Exploring How Neural Networks Work and Visualising Them

Deploying a neural network that can recognise handwritten digits to Excel so all the calculations and interactions can be visualised and inspected

Mikkel Duif
Towards Data Science

--

In this article we will be using an Excel file which can be found by clicking here. Even though you should be able to follow along without the file, I strongly recommend you download it to explore more in depth.

Preview of the Excel file | Mikkel Duif (2019)

Have you ever wondered how all the mathematics behind neural networks are actually working? The mathematics is often presented as vectors and matrices, and even though it makes it much simpler when studying, it can sometimes be difficult to grasp that you’re just doing the same calculations across hundreds, thousands, or millions of numbers. I’ve broken a one-layer neural network with 30 neurons down so you can see all the interactions from beginning to the end. You can also see how it adapts to changes in the input in real time, and input your own numbers to see what it predicts.
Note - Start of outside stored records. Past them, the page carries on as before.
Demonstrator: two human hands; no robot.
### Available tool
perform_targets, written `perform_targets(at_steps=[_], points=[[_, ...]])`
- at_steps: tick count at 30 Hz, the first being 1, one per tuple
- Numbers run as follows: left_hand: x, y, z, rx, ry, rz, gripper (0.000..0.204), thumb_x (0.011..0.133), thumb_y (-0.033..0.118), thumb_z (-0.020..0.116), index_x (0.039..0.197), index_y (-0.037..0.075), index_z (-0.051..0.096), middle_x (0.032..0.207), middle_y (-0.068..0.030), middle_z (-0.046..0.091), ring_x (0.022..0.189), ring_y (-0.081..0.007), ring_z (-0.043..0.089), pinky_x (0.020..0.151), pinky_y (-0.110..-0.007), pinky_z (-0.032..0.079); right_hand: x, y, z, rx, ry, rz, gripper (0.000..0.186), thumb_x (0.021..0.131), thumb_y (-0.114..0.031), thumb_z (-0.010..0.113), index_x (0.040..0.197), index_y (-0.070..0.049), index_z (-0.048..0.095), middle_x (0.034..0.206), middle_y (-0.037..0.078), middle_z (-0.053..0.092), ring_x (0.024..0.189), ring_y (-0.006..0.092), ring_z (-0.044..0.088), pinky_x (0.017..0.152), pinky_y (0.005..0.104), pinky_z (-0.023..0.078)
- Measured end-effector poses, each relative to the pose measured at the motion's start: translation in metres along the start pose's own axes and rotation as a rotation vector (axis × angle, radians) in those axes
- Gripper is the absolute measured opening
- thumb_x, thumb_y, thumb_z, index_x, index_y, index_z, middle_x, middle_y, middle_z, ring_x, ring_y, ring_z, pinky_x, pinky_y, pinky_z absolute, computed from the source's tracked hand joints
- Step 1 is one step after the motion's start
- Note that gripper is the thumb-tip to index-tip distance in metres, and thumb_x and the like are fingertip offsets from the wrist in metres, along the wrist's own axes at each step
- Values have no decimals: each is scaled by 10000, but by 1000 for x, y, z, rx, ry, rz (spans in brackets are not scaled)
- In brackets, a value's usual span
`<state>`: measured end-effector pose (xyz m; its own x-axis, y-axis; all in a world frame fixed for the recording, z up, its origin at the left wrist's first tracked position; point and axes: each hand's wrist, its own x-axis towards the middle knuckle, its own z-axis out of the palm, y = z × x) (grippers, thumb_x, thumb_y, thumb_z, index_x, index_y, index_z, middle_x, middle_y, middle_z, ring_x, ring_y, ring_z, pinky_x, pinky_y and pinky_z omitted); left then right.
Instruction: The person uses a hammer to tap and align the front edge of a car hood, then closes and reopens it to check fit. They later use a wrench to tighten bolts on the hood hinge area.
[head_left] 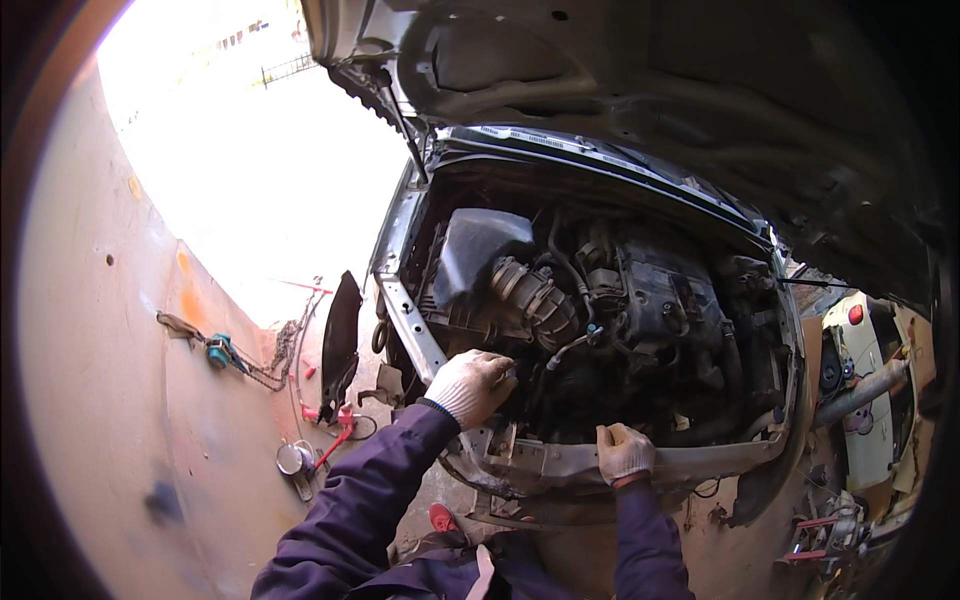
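In a white knit work glove, my left hand (472, 389) reaches over the front left corner of a car's engine bay. Its fingers are bent together at the tips; whatever they hold is too dark to make out. My right hand (625, 454), gloved too, is closed over the metal front crossmember (710, 461) of the car. Beyond my hands are the black air filter housing (484, 245), a ribbed intake hose (535, 300) and the engine cover (670, 290). A thin metal pipe (570, 346) lies between the hose and the crossmember.
The raised hood (640, 90) hangs overhead, held by a strut (403, 125). On the left floor are a chain hoist (220, 350), a red tool (340, 430) and a round metal can (292, 459). A pale car body panel (865, 400) and metal parts (825, 535) lie at right.
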<state>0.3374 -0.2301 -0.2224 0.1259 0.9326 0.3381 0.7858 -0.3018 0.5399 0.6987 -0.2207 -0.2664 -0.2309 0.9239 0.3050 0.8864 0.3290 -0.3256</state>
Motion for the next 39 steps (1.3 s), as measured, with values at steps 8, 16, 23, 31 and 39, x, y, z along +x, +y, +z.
perform_targets(at_steps=[8,16,23,31,39], points=[[37,-15,38,236,-221,-325,547,1102,487,644,1274,-24,738,1228,-248,781,1194,-452,729,1035,-540,599,0,2,4,68,99,-24,238,942,-258,839,793,-101,742,797,139,765,780,391,750,743,532,586],[38,-15,35,221,-256,-319,514,1132,494,590,1247,19,749,1257,-246,779,1210,-422,747,1047,-530,606,-1,4,7,93,138,-18,220,936,-248,850,802,-111,741,782,126,761,765,376,749,742,513,587],[40,-13,33,223,-268,-326,478,1110,472,617,1217,28,758,1242,-244,782,1198,-424,750,1040,-533,609,1,5,7,111,158,-12,194,935,-221,848,820,-104,744,795,147,768,761,394,754,725,516,594],[39,-12,34,206,-236,-315,405,1081,404,643,1163,22,750,1184,-246,773,1156,-434,741,1004,-542,611,1,5,4,115,154,-16,189,937,-220,844,826,-103,745,800,146,770,775,396,757,728,517,595],[37,-15,35,224,-270,-326,483,1118,469,613,1231,21,754,1250,-254,775,1200,-419,751,1041,-524,611,-1,9,9,97,153,-9,200,937,-243,840,819,-112,747,800,124,771,774,381,751,746,516,584]])
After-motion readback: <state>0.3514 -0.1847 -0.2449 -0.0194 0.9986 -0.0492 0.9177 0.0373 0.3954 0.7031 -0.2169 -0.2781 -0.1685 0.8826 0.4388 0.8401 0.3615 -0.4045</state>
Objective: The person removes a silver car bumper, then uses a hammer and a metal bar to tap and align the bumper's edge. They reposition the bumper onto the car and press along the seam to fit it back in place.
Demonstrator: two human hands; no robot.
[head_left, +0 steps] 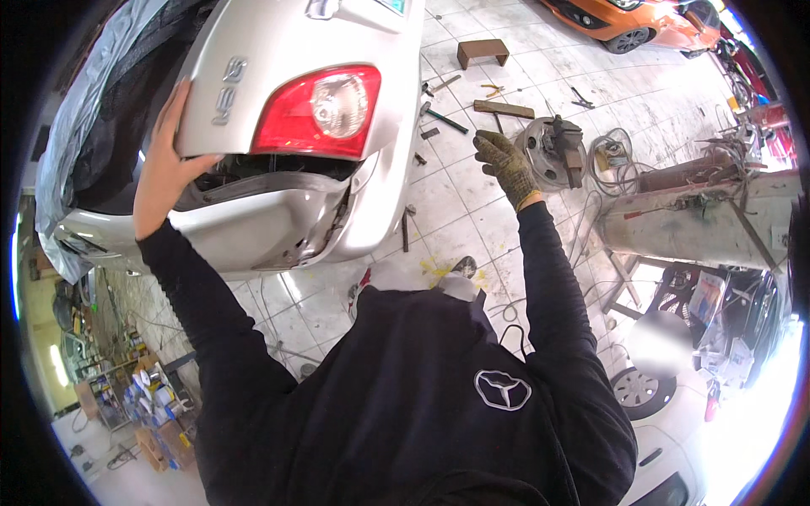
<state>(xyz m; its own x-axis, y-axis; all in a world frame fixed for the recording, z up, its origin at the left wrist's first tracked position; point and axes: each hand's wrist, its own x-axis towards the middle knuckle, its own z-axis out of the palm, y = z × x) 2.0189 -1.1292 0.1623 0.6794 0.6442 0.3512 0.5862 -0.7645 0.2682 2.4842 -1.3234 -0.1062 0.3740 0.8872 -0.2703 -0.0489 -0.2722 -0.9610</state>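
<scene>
My bare left hand (164,160) lies flat on the silver rear panel (253,76) of a car, thumb hooked under the panel's lower edge, just left of the red tail light (319,110). Below the light the silver bumper (253,232) hangs loose, leaving a dark gap. My right hand (506,164), in a worn dark glove, is raised in the air with its fingers apart and nothing in it. It hovers just left of a brake disc with its caliper (553,152) lying on the tiled floor. Both sleeves are black.
Hand tools (445,121) and a wooden bar (503,108) lie scattered on the white tiles. A brown metal stand (483,51) and an orange car (624,21) are farther off. A cluttered workbench (700,211) and a wheel (641,392) stand at right. A grey cover (93,93) drapes the silver car.
</scene>
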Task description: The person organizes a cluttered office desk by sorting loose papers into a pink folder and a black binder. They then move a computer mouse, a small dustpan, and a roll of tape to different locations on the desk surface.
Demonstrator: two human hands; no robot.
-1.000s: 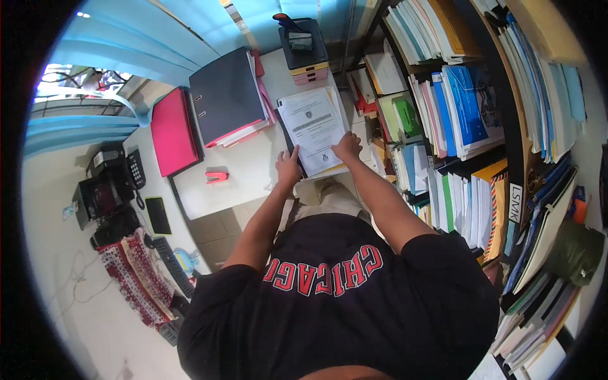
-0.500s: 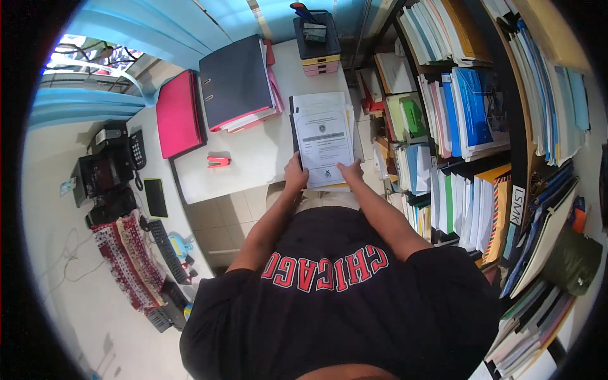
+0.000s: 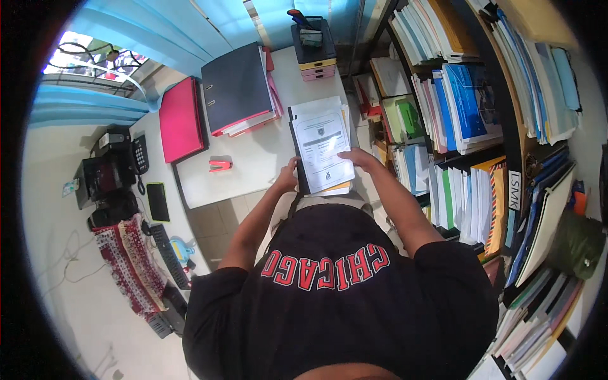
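Observation:
A stack of papers (image 3: pixel 322 136), topped by a glossy printed sheet with a black strip along its left side, sits at the near right end of the white desk (image 3: pixel 253 177). My left hand (image 3: pixel 289 174) has its fingers curled round the stack's lower left edge. My right hand (image 3: pixel 360 160) grips its right side, thumb on the top sheet. To the left lie a red stapler (image 3: pixel 220 165), a thick dark lever binder (image 3: pixel 231 88) with papers inside and a pink folder (image 3: pixel 180 117).
Stacked trays (image 3: pixel 315 54) stand at the back of the desk. Shelves crammed with files (image 3: pixel 468 101) rise close on my right. A side desk on my left holds a phone (image 3: pixel 140 155), a tablet (image 3: pixel 158 201) and a keyboard (image 3: pixel 168 253). Blue curtains (image 3: pixel 145 44) hang behind.
The stack has shifted slightly right and toward me since a second ago. My left hand has moved down its left edge, and my right hand has changed its grip on the right side.

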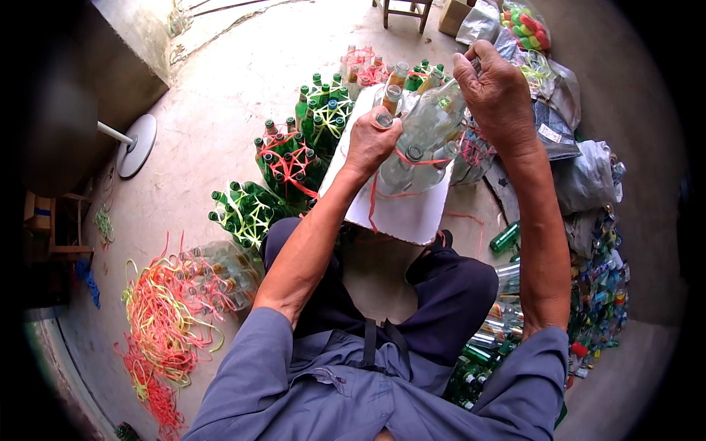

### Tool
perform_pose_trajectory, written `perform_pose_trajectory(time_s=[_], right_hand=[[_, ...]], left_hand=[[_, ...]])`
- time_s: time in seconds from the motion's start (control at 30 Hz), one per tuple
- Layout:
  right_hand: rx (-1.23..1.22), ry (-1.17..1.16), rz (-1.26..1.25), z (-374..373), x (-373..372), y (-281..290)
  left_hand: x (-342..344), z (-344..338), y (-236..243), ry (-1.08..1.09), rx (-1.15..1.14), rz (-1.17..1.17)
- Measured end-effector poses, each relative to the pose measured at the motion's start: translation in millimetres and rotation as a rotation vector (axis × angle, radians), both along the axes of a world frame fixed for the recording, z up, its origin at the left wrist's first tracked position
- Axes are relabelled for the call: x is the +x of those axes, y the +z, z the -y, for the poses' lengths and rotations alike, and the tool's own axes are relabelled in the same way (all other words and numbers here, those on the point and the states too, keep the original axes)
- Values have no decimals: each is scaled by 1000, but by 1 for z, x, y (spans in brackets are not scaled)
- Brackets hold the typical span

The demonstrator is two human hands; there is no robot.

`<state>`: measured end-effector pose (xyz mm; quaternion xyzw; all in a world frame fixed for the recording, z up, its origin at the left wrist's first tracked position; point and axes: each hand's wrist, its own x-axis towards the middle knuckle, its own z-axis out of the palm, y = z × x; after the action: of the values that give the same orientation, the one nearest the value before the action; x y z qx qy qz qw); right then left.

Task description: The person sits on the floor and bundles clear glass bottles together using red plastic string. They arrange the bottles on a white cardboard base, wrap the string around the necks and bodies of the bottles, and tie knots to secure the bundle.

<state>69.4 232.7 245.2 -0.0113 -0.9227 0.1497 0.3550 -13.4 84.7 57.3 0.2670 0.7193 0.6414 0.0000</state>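
A cluster of clear glass bottles (432, 123) with pink plastic twine (413, 159) around them stands on a white board (390, 217) in front of me. My left hand (371, 143) is closed round the neck of one bottle at the cluster's left side. My right hand (496, 95) is raised at the cluster's upper right, its fingers closed on something small that is mostly hidden by them.
Bundles of green bottles (283, 165) tied with twine line the left. Loose pink and yellow twine (165, 316) lies lower left, beside clear bottles (217, 275). Sacks (581, 184) and loose bottles (504, 239) crowd the right. A round stand base (136, 147) and wooden stool (404, 11) are farther off.
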Motion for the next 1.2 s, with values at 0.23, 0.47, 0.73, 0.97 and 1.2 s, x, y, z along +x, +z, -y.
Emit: perform_pose_trajectory(time_s=[0.23, 0.47, 0.73, 0.97, 1.2], right_hand=[[-85, -65, 20, -17, 3, -4], [-2, -3, 13, -2, -2, -11], [69, -93, 110, -8, -7, -16], [10, -82, 139, -6, 0, -21], [20, -70, 131, -2, -3, -25]], left_hand=[[0, -4, 4, 4, -24, -12], [-4, -1, 3, 16, -79, 1], [-1, -5, 4, -14, -24, 10], [-4, -7, -1, -6, -23, -30], [-1, -7, 5, 47, -61, -60]])
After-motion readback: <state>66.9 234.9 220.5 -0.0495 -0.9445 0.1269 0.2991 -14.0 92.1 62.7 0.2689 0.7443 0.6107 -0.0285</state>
Note: This is a pre-trained neural network, so we will, for now, not go through all the mathematics of actually training it (which is much more complicated) but rather just look at how to use the outcome of a trained neural network. Moreover, the neural network has been kept simple to 30 neurons in 1 layer, however, it would not be very different for larger networks, maybe just harder to follow. I do not remember the accuracy rate of this network, but I imagine something around 90% (which is not terribly good for this dataset). I’ve also not loaded the real numbers that it’s supposed to be, but you can evaluate what number you would guess yourself (some of them are actually very difficult to evaluate even for humans). Lastly, this article does also assume some basic understanding of neural network, however, most people should be able to follow along though.

Understanding the data

Before we dig too deeply into the calculations, let’s just understand the data we will use, and thereafter the architecture of the neural network.

The dataset we will use is the MNIST Handwritten Digits dataset, which is basically just digits that have been written by humans and then scanned and converted into images of 28x28 pixels. The data that we use is based on the intensity of each pixel, so if an area is very dark it has a value closer to 1 and areas without any ink have values closer to 0.

Here you can see what one digit could look like and its corresponding values rounded to one decimal:

Visualizing the data | Mikkel Duif (2019)

As we have 28x28 pixels in total, this gives us a total of 784 input pixels, which are basically our datapoints. For our neural network, we will not work with this data in a matrix, but rather flatten the image (i.e. turn it into a vector), I have noted above the number of four different inputs (pixels) so you can follow along. The upper left corner is basically the first number in our vector, and the lower right corner is the last number in our vector.

Understanding the architecture of the model

Now that we know what our data looks like, let’s have a look at how the neural network is built for classifying these handwritten digits. A neural network basically consists of an input layer (i.e. our pixels), a hidden layer (which is just one for this model) and then an output layer (which is the digit that the model classifies from 0 to 9). Furthermore, it consists of weights and biases, which I’ll briefly explain below the image.

Visualisation of Neural Network | Mikkel Duif (2019)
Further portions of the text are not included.